それで普通に帰ったから、大したもんだよ!!」
ガハハッ!と腹の底から笑っている店主。羊谷が座っていた席を見ると、おでんの皿が五枚と空きグラスが四十個積み重ねられていた。
この現実に、泣きそうになってしまった俺。
明日、アメリカへの出張に使う予定だったお札達と此処で、一気にサヨナラする流れになってしまったのだ。
(明日から……、節約しなきゃな……。しかも、初日で……。
将来、風羅ちゃんと一緒に行きたいって思ってたデート用の店内チェックしようと思ってたのに……)
アメリカは、基本的に物価が高い。
お金はあっても足りないに等しい現在。中身が五千円になった貧相な財布を見て、苦い涙が出そうになったのは、ここだけの話だ。

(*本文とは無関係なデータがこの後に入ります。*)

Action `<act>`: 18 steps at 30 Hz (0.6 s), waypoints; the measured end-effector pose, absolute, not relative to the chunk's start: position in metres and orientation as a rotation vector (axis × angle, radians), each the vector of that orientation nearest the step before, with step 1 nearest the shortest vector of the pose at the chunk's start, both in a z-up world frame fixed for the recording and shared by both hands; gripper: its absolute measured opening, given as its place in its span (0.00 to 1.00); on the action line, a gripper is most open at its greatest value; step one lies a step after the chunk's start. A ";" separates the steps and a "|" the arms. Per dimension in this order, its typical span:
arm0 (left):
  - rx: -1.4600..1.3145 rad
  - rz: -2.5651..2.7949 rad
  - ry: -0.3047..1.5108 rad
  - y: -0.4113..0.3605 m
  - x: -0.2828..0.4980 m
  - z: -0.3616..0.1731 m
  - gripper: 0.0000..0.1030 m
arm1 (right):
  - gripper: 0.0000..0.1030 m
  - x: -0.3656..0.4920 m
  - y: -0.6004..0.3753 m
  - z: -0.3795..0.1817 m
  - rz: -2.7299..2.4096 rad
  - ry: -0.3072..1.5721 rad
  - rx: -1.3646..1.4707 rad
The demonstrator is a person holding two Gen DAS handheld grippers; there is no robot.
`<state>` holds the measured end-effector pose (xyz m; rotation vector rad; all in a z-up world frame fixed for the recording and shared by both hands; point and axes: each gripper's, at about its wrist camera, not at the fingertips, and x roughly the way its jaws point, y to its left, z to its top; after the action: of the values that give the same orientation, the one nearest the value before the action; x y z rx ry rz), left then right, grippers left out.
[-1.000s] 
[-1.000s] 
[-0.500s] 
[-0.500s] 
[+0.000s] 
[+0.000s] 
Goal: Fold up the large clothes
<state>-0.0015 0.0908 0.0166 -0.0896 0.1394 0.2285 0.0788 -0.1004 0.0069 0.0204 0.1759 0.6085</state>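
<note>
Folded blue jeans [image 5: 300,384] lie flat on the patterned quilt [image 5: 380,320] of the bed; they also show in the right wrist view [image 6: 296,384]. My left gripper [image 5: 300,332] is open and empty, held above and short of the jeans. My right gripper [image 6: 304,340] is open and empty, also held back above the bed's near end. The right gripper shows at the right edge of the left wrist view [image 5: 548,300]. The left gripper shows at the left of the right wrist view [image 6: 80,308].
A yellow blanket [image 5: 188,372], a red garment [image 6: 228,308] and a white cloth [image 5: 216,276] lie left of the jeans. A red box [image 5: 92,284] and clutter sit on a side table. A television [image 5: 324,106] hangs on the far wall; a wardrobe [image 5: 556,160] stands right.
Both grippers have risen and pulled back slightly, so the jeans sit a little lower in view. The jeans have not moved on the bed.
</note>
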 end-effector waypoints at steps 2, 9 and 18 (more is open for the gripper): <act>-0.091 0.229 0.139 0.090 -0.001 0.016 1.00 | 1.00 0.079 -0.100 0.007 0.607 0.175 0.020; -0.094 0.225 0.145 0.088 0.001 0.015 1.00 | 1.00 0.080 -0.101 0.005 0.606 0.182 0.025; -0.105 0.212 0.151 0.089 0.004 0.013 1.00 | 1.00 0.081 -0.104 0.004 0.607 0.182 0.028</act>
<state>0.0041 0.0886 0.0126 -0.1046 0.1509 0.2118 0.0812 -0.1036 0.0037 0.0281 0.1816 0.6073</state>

だがアイツは、まだ会話が成立するから良い方だ。豪酒とペチャパイ以外は!それより……
「いつの間に、あんな大量に飲んだんだ!?アイツ。次会ったら、代金回収してやるからなッ!!」
◇◇◇
そんな事があった、三年前に思い出しただけで疲労が増した今。
共に、数ヶ月間行われる風羅ちゃんの同棲生活が崩れてしまって、意気消沈とはこの事である。
しかも!最悪な事に(仮)妻役が、アイツだから厄介だ。
「それじゃ、数ヶ月間の(仮)夫婦生活を頼んだよ」
この言葉で締めた後は、覚えていない。もう、ショック過ぎてだ。
改めて資料を何回も目を通しても、俺の妻役の名前は見間違えでは無かった。
「丑崎 なつり……」
正直に言って。コイツだけはーー絶望以外、何もない。